= Task brief =
The listing below is to be transcribed exactly.

= Provided material =
____

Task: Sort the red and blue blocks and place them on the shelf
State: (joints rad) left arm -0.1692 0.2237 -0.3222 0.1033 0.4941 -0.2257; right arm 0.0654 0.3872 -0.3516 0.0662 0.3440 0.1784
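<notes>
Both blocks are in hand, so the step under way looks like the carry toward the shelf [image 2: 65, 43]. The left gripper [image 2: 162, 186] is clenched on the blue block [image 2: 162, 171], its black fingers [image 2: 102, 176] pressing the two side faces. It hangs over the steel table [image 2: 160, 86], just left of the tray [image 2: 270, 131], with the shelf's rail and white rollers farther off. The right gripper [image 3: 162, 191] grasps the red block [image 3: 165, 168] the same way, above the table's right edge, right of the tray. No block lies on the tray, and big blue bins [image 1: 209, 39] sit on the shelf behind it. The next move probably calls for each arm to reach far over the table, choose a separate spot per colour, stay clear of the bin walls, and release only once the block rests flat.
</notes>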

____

= Solved exercise =
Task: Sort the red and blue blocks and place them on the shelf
State: (joints rad) left arm -0.1692 0.2237 -0.3222 0.1033 0.4941 -0.2257; right arm 0.0654 0.3872 -0.3516 0.0662 0.3440 0.1784
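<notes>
Both blocks are in hand, so the step under way looks like the carry toward the shelf [image 2: 65, 43]. The left gripper [image 2: 162, 186] is clenched on the blue block [image 2: 162, 171], its black fingers [image 2: 102, 176] pressing the two side faces. It hangs over the steel table [image 2: 160, 86], just left of the tray [image 2: 270, 131], with the shelf's rail and white rollers farther off. The right gripper [image 3: 162, 191] grasps the red block [image 3: 165, 168] the same way, above the table's right edge, right of the tray. No block lies on the tray, and big blue bins [image 1: 209, 39] sit on the shelf behind it. The next move probably calls for each arm to reach far over the table, choose a separate spot per colour, stay clear of the bin walls, and release only once the block rests flat.
</notes>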

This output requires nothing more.